Likely, your business has matured to the point that you are more AI-ready than you think
Being ready for AI methods is more than just accumulating data, which we are all doing at a staggering rate. Not all data is of equal value; however, EHR, radiology PACS, and other vendors are embracing AI wholeheartedly. Models are being deployed at an increasingly high rate and implemented at a number of sites for extended periods. Your data has likely matured within ancillary vendors such as established technology companies Microsoft, Amazon, Philips and startups such as the UW founded KenSci.
You should be concerned about the risks of AI
The risks of the application of AI are real. Patients are nervous about how their data is used and how automated methods affect their healthcare. Providers are rightfully concerned about the loss of autonomy, the interpretability of computer-based findings, and increasing reliance on computer systems that take away direct patient care. Population health and analytics leads are or should be, nervous about how AI may disproportionately affect patients’ subpopulations based on certain criteria such as demographics, like race or gender, or socioeconomic status. Hospital administrators should be nervous about costs and all of these risks. There is a very real concern that AI can perpetuate or even complicate healthcare disparities by biasing results to certain populations such as race, gender or age.

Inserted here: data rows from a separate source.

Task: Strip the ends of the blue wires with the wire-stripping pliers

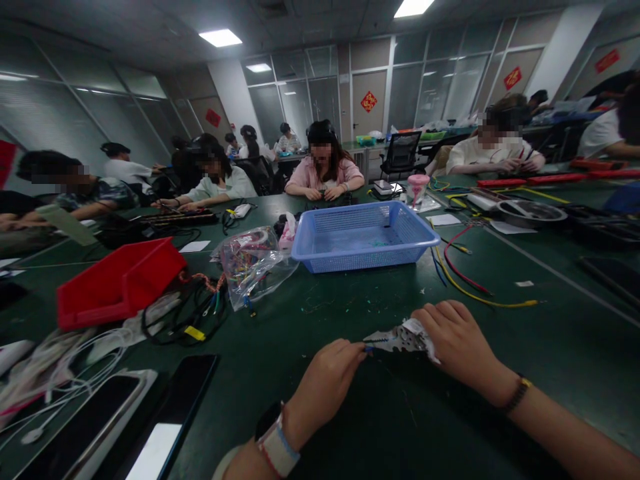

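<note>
My right hand [445,333] is closed around the handles of a pair of wire strippers [397,339], which have something white wrapped at the grip. Their metal jaws point left toward my left hand [337,367]. The fingers of that hand are pinched on a thin blue wire [369,349] at the tip of the jaws. Most of the wire is hidden by my fingers, and I cannot tell whether the jaws bite on it. Small green scraps [347,310] lie on the table beyond both hands.
A blue plastic basket [365,257] stands ahead. To the left are a bag of wires [253,260], a red bin [120,287], black cables [195,313] and two phones [175,400]. Yellow and red wires [475,293] lie on the right. Several people sit around the green table [500,353].
</note>
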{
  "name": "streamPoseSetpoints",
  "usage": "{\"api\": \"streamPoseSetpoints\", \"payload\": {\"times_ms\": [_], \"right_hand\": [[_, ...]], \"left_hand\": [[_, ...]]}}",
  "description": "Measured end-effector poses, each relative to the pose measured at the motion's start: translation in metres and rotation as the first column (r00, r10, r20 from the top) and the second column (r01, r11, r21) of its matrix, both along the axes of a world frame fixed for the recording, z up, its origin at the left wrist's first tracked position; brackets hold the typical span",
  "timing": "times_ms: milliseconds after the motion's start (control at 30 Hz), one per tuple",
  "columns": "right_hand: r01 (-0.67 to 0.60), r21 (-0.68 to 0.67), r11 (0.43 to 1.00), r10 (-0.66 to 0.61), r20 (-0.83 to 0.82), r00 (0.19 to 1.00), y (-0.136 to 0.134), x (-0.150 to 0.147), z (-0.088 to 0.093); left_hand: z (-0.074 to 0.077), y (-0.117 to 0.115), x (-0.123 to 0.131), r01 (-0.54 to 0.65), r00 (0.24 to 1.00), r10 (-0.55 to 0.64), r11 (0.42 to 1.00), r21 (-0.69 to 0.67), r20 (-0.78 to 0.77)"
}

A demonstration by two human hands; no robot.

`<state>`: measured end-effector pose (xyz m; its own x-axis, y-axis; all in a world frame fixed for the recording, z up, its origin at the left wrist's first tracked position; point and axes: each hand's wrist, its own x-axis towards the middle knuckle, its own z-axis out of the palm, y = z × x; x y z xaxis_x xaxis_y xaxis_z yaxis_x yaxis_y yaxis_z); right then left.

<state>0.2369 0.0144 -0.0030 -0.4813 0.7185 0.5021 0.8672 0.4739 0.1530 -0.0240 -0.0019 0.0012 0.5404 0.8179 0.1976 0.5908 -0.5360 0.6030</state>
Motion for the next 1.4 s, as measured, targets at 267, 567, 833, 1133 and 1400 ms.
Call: {"api": "streamPoseSetpoints", "payload": {"times_ms": [267,567,833,1133,1400], "right_hand": [[-0.018,0.034,0.999,0.019,-0.016,1.000,0.007,0.004,-0.005],[-0.021,0.015,1.000,0.020,0.006,1.000,0.008,0.014,-0.013],[0.017,-0.060,0.998,-0.016,0.016,1.000,0.009,0.002,-0.016],[0.059,-0.012,0.998,-0.060,-0.030,0.998,0.007,-0.011,-0.022],[0.104,0.057,0.993,-0.105,0.020,0.994,0.007,-0.016,-0.030]], "left_hand": [[-0.001,-0.001,0.001,0.015,1.000,-0.017,0.997,-0.078,-0.024],[0.005,-0.002,0.005,0.039,0.998,-0.047,0.982,-0.183,-0.041],[-0.005,0.001,0.007,0.030,0.995,0.010,0.917,-0.397,0.098],[-0.020,0.001,0.014,0.032,0.904,0.241,0.785,-0.619,0.353],[-0.019,0.000,0.018,0.053,0.835,0.357,0.706,-0.706,0.419]]}}
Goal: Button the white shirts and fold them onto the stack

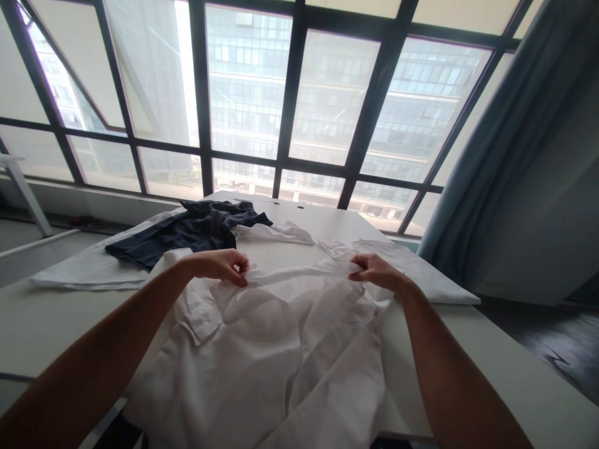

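Observation:
A crumpled white shirt [281,349] lies spread on the white table [491,368] in front of me, its lower part hanging over the near edge. My left hand [224,265] pinches the shirt's upper edge on the left. My right hand [374,272] pinches the same edge on the right, and the cloth between them is pulled into a taut band. A chest pocket shows just below my left hand.
A dark navy garment [196,231] lies bunched at the table's far left on a flat white cloth [79,271]. More white fabric [421,268] lies beyond my right hand. Large windows stand behind the table, and a blue-grey curtain [510,137] hangs at the right.

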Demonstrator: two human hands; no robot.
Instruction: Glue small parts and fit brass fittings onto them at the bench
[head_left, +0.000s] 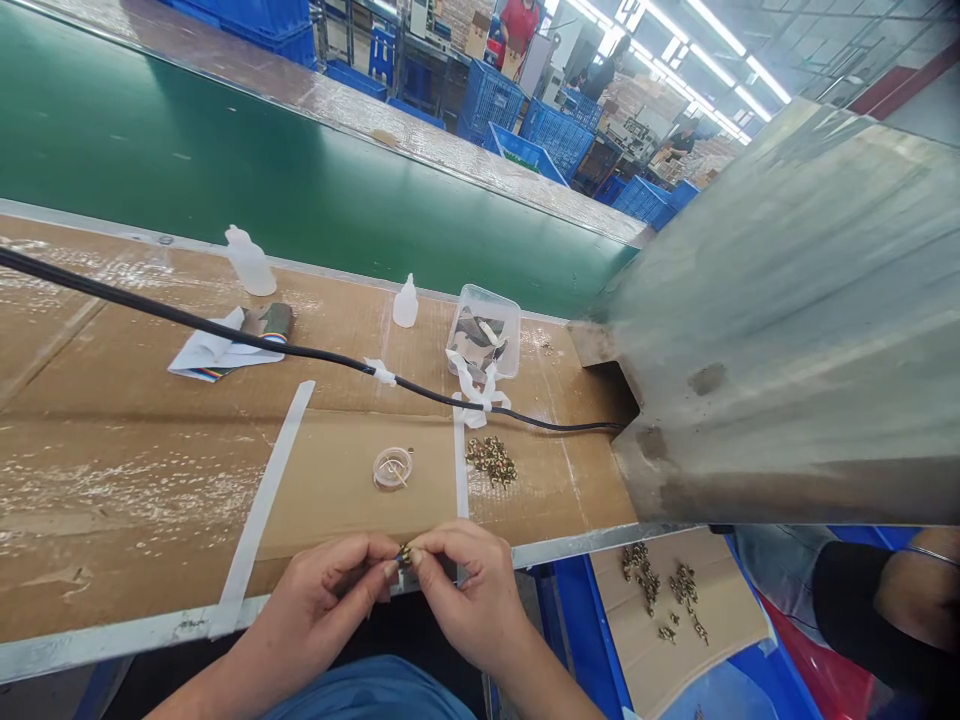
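Note:
My left hand (334,590) and my right hand (463,585) meet at the front edge of the cardboard-covered bench. Between their fingertips is a small brass-coloured metal part (405,553), pinched from both sides; its exact shape is too small to make out. Just beyond the hands sits a small round clear dish (392,468) with a thin stick lying in it. To its right lies a pile of small brass-coloured metal parts (491,461), close to a strip of white tape.
A black cable (330,355) crosses the bench. Behind it stand white squeeze bottles (405,303), a folded cloth (232,345) and a clear plastic box (506,318). A large metal panel (780,330) rises at right. More parts lie on cardboard (611,600) lower right, near another person's arm.

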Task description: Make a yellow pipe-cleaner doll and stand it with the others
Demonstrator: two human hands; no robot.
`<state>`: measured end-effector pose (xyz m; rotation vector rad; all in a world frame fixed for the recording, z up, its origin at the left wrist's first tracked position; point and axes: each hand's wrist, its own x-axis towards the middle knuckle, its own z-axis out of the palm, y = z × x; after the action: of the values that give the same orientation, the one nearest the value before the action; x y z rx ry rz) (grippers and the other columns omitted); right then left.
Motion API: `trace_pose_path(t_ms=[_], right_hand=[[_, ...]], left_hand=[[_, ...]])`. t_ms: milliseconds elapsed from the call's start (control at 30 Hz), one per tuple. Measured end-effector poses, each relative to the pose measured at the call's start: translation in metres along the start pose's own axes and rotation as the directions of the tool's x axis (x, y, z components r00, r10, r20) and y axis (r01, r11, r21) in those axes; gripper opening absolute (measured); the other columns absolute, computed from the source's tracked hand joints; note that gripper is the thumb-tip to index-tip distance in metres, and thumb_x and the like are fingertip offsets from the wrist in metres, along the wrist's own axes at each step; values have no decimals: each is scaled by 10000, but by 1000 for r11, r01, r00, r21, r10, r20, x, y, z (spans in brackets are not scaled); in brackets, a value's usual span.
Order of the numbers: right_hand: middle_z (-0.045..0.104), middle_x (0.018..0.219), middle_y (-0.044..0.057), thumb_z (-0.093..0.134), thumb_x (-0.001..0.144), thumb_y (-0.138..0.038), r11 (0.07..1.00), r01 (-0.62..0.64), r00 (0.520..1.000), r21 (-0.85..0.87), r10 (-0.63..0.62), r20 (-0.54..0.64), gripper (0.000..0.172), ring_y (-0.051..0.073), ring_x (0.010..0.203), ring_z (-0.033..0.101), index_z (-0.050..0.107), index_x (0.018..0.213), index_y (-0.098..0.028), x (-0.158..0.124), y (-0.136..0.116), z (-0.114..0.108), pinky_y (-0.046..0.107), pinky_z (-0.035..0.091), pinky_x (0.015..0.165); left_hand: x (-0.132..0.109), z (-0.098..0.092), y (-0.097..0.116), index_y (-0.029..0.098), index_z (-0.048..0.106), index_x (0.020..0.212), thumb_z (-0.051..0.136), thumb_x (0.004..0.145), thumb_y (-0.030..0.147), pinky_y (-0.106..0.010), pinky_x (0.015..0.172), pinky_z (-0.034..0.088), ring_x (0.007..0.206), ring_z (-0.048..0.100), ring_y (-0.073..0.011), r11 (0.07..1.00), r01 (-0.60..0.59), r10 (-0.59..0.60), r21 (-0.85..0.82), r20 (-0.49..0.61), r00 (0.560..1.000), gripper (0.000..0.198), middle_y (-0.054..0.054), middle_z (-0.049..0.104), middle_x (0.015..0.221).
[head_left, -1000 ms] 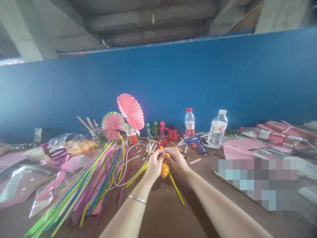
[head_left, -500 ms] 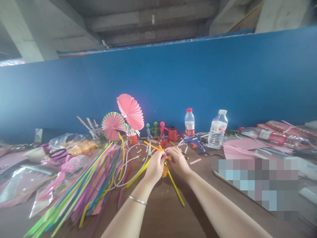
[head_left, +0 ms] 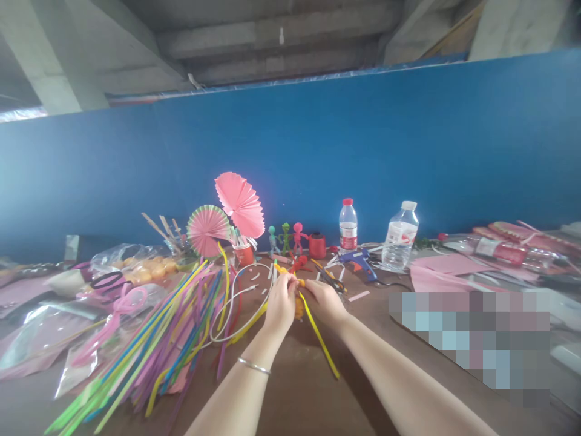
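My left hand [head_left: 281, 301] is closed, its fingertips pinching an orange-yellow pipe cleaner [head_left: 280, 268] whose end sticks out above them. Close beside it my right hand [head_left: 324, 301] is closed too, its fingertips gripping the same fuzzy piece from the right. Both hands hide much of that piece. An orange fuzzy mass [head_left: 299, 307] shows below and between the hands. From near the right fingers a yellow pipe cleaner [head_left: 321, 339] slants down across the brown table [head_left: 299, 393]. Behind the hands lies a red twisted pipe cleaner shape [head_left: 298, 263].
A bundle of coloured pipe cleaners [head_left: 131, 345] and a white cable [head_left: 233, 303] lie left. Behind stand small pipe cleaner figures [head_left: 285, 239], a red pot [head_left: 316, 245] and two bottles [head_left: 348, 227]. A blue glue gun [head_left: 358, 260] lies right of the hands.
My hands have drawn closer together. The orange end that pointed up and left now shows shorter and more bunched above my left fingers. My right fingers have moved slightly lower.
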<state>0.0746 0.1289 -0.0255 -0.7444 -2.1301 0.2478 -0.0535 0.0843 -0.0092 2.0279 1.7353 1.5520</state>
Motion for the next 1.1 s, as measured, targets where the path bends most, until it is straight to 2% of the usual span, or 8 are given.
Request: trace_pose_path(t_ms=[100,200,367,500,667,767,933,1100], right_hand=[[593,760,32,355,894,-259,998,47,998,-34,-46,32,222,128,699,544,549,817,-184,1,-8,-2,199,379,627],[606,792,48,348,895,-249,986,74,996,-147,-66,59,225,143,736,554,562,884,-181,1,-12,-3,209,379,649],[606,744,42,347,893,-235,937,72,995,-341,-45,87,231,147,692,552,568,845,-186,1,-12,-3,217,361,600],[619,737,43,415,860,-206,908,53,995,-417,-10,104,154,158,678,564,562,817,-191,0,-11,-1,227,354,559],[632,730,46,469,824,-190,903,20,998,-429,10,68,89,165,667,578,556,807,-197,0,-12,-2,229,345,532],[631,703,37,477,819,-206,906,11,998,-424,15,56,76,160,629,579,551,803,-197,0,-13,-3,226,321,499],[623,682,36,431,847,-215,915,27,998,-402,-2,62,127,138,585,566,557,843,-197,-1,-13,-3,215,304,496],[601,717,45,381,870,-217,939,84,996,-334,-70,55,201,145,649,556,567,799,-187,0,-11,-3,218,367,570]], left_hand=[[-1,-1,0,184,504,806,402,841,280,-288,687,403,756,544,-176,998,58,-59,-13,-72,996,145,-40,574,789],[-1,-1,1,178,530,813,432,822,309,-293,685,408,749,551,-178,993,114,-115,-14,-124,986,164,-41,594,793],[-1,-1,1,168,588,742,492,772,357,-291,662,412,702,565,-177,980,185,-191,-78,-88,978,214,-33,629,728],[0,0,0,156,620,710,513,748,346,-276,617,407,645,559,-167,972,195,-201,-131,-33,979,221,-39,635,691],[1,1,0,161,632,758,520,735,326,-263,579,406,602,553,-156,962,213,-211,-169,33,977,201,-34,639,702],[1,-1,2,163,619,748,522,729,331,-264,583,408,610,560,-158,957,237,-236,-169,28,971,195,-29,636,708],[2,-3,3,166,603,738,486,751,310,-268,631,408,653,559,-159,957,229,-227,-179,28,973,186,-16,624,702],[5,-2,-3,154,600,730,494,742,342,-263,600,398,635,546,-163,944,256,-246,-210,74,967,217,-15,599,660]])
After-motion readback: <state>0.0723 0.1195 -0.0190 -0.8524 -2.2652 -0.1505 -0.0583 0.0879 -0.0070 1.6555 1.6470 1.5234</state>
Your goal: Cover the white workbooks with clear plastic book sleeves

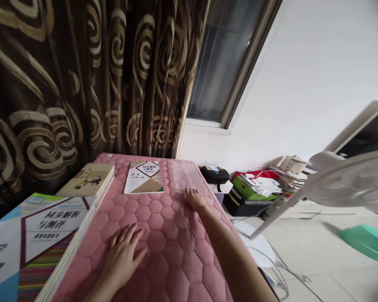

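2 loose hands: your left hand (122,253) lies spread on the pink quilted pad (156,264); your right hand (195,199) rests unclenched on the clear sheet (184,174), just right of 1 booklet (144,178). That sheet looks light, limp and probably slippery; pinch it by 1 edge or corner.

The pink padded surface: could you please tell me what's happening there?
A person's right hand touches the near edge of a clear sheet on the pink padded surface. The left hand rests there, fingers spread, holding nothing. A workbook lies left of the sheet; a larger workbook and a tan book are further left.
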`<act>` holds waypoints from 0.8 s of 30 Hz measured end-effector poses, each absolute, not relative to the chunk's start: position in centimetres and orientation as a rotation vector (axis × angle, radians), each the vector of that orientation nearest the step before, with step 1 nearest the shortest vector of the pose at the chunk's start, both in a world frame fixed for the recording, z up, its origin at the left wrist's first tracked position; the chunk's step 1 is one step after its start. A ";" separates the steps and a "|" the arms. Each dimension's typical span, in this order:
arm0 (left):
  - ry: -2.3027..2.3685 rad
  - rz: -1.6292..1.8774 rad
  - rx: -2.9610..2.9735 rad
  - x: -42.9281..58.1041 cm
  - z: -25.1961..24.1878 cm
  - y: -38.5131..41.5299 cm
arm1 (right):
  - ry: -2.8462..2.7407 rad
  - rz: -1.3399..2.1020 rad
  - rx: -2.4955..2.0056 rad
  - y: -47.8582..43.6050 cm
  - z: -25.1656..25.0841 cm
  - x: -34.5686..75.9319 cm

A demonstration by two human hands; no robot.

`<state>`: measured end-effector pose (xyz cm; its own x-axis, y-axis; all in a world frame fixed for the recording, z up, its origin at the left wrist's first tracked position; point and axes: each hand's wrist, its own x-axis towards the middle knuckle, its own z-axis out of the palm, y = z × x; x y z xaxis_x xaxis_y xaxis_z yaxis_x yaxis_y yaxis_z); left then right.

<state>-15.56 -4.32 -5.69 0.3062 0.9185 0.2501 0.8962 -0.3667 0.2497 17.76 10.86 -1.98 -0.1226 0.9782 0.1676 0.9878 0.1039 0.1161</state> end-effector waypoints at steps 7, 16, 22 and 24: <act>1.749 0.543 2.505 -15.7 -6.3 -4.3 | -2.394 -0.389 -2.056 12.3 -1.8 17.5; 1.721 0.664 2.576 -15.8 -6.4 -4.3 | -2.523 -0.517 -1.806 5.6 -1.0 18.5; 1.650 0.923 2.652 -16.3 -7.9 -3.6 | -2.471 -0.614 -1.161 -6.6 -3.2 15.6; 1.626 1.007 2.644 -16.5 -8.4 -3.3 | -2.460 -0.526 -1.061 -10.2 -3.6 13.5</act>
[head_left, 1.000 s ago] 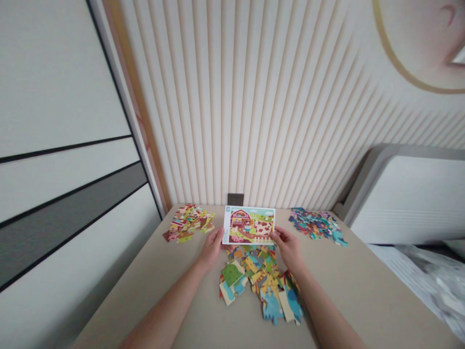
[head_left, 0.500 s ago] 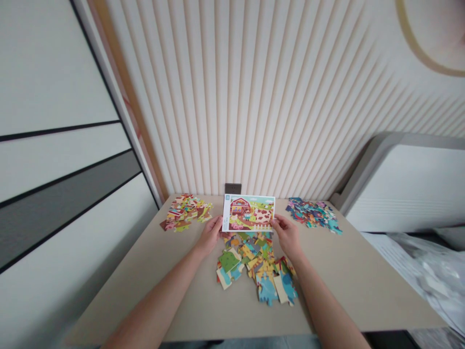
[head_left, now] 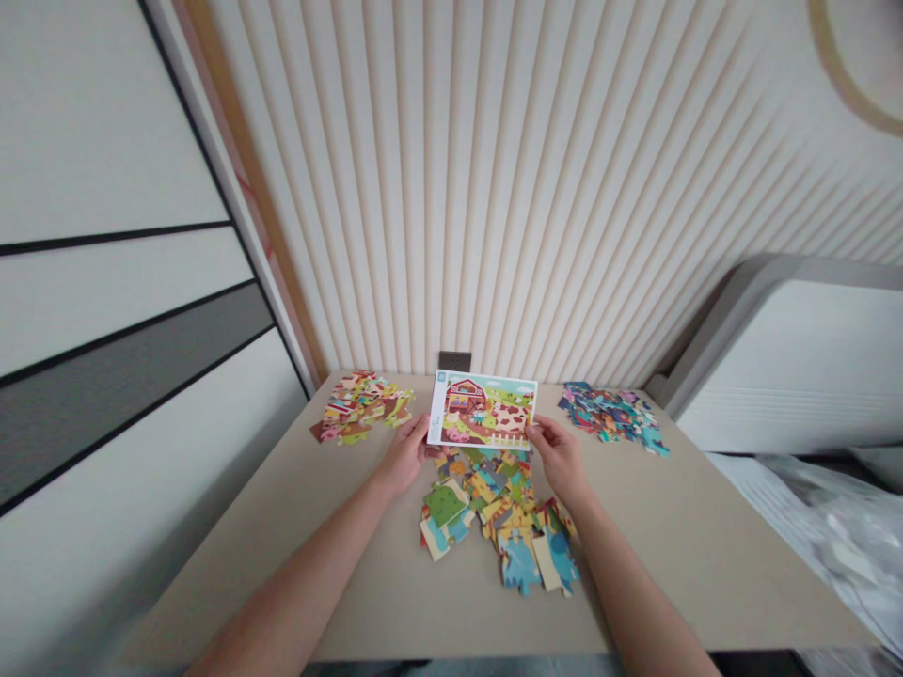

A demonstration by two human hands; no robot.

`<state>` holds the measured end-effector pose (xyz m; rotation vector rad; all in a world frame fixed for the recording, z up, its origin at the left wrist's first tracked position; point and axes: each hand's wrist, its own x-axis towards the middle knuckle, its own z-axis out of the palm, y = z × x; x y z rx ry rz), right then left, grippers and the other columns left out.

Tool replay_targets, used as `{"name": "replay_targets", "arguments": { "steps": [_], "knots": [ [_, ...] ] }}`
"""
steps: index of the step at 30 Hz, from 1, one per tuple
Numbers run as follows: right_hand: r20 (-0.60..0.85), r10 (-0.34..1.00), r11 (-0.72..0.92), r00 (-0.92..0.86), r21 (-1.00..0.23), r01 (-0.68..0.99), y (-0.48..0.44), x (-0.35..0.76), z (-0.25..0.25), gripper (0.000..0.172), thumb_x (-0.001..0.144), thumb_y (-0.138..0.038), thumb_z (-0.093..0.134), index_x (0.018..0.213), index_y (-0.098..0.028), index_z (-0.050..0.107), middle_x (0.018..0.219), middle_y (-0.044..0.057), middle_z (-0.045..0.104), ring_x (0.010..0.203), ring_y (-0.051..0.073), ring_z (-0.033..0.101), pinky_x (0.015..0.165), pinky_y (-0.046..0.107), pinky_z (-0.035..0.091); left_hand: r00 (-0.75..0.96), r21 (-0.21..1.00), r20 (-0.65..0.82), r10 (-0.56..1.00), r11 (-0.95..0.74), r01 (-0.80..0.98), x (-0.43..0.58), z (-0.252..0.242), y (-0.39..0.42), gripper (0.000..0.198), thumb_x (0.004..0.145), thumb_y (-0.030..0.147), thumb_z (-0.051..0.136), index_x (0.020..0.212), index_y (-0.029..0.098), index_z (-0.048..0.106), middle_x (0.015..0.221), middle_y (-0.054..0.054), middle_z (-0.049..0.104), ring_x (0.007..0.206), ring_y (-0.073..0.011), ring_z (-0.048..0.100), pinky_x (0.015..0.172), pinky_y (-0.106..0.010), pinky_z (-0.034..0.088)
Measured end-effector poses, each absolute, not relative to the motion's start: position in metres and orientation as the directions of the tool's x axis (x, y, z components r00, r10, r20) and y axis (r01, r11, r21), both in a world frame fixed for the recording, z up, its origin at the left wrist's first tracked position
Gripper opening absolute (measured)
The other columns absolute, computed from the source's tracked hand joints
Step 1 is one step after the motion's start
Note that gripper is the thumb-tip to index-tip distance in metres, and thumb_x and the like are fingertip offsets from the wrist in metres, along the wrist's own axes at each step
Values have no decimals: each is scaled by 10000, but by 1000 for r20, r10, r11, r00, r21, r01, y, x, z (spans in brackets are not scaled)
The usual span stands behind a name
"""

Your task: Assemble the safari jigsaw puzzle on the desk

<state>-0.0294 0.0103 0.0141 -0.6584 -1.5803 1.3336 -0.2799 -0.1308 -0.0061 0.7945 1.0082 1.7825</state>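
The card [head_left: 482, 412], flat with a farm picture, is pinched by the left hand [head_left: 404, 453] and right hand [head_left: 557, 453] above bumpy loose pieces [head_left: 498, 522], hiding a few.

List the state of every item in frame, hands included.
picture card: held at both short edges, picture side toward camera
left hand: shut on card's left edge
right hand: shut on card's right edge
middle puzzle pile: loose, unassembled, on table
left puzzle pile: loose, no hand on it
right puzzle pile: loose, no hand on it
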Motion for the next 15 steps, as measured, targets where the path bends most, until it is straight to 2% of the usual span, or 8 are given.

For better or worse, the effects of AI application are viewed disproportionately by the general public and covered in the media. The closest peer to healthcare is likely the automotive industry. According to the NHTSA, while more than 36,500 Americans died in automobile accidents in 2018, few, if any, of those accidents made national news. However, autonomous vehicle accidents, such as vehicles running Tesla Autopilot, regularly make international news even when the vehicle was not determined to be at fault. Similar concerns have been recently raised about autonomous methods applied to healthcare. Improperly implemented methods or missteps in applying AI could derail efforts to improve patient care under the weight of negative PR.
The business of AI
When you do a deep dive into AI, you generally hear about the accuracy of methods and whether they outperformed their clinical counterparts. However, the business case for AI is still being made and the costs, outcomes, and ROI of integration of AI into clinical workflows is only just beginning to be known. However, based on other domains, the winners will likely have a competitive advantage. In all industries, recently 75% of executives indicated that AI would transform their business within three years (the Deloitte’s State of AI in the Enterprise, 3rd Edition). This transformation requires governance and that governance is likely to be best served as new and distinct from traditional analytics or business intelligence.
How you can learn more to make better decisions
Getting an independent view of your vendor’s pitch is important. CMIOs and CIOs can get you part of the way there. For larger organizations, Chief Data Officers may be required to support advanced analytics and AI needs. Academic medical centers generally have increasing AI experience and provide a regional focus that can assist in both fluency and strategy. The model might be similar to reference pathology laboratory networks or tertiary care models. Additionally, there are virtual opportunities, such as the aforementioned UW AI and Data Science Seminar in Medicine and societies such as the American Medical Informatics Association (AMIA) and the Association of Clinical and Translational Science (ACTS). The future is bright, but you should be paying attention as there are benefits (or values) and accompanying risks to AI implementation.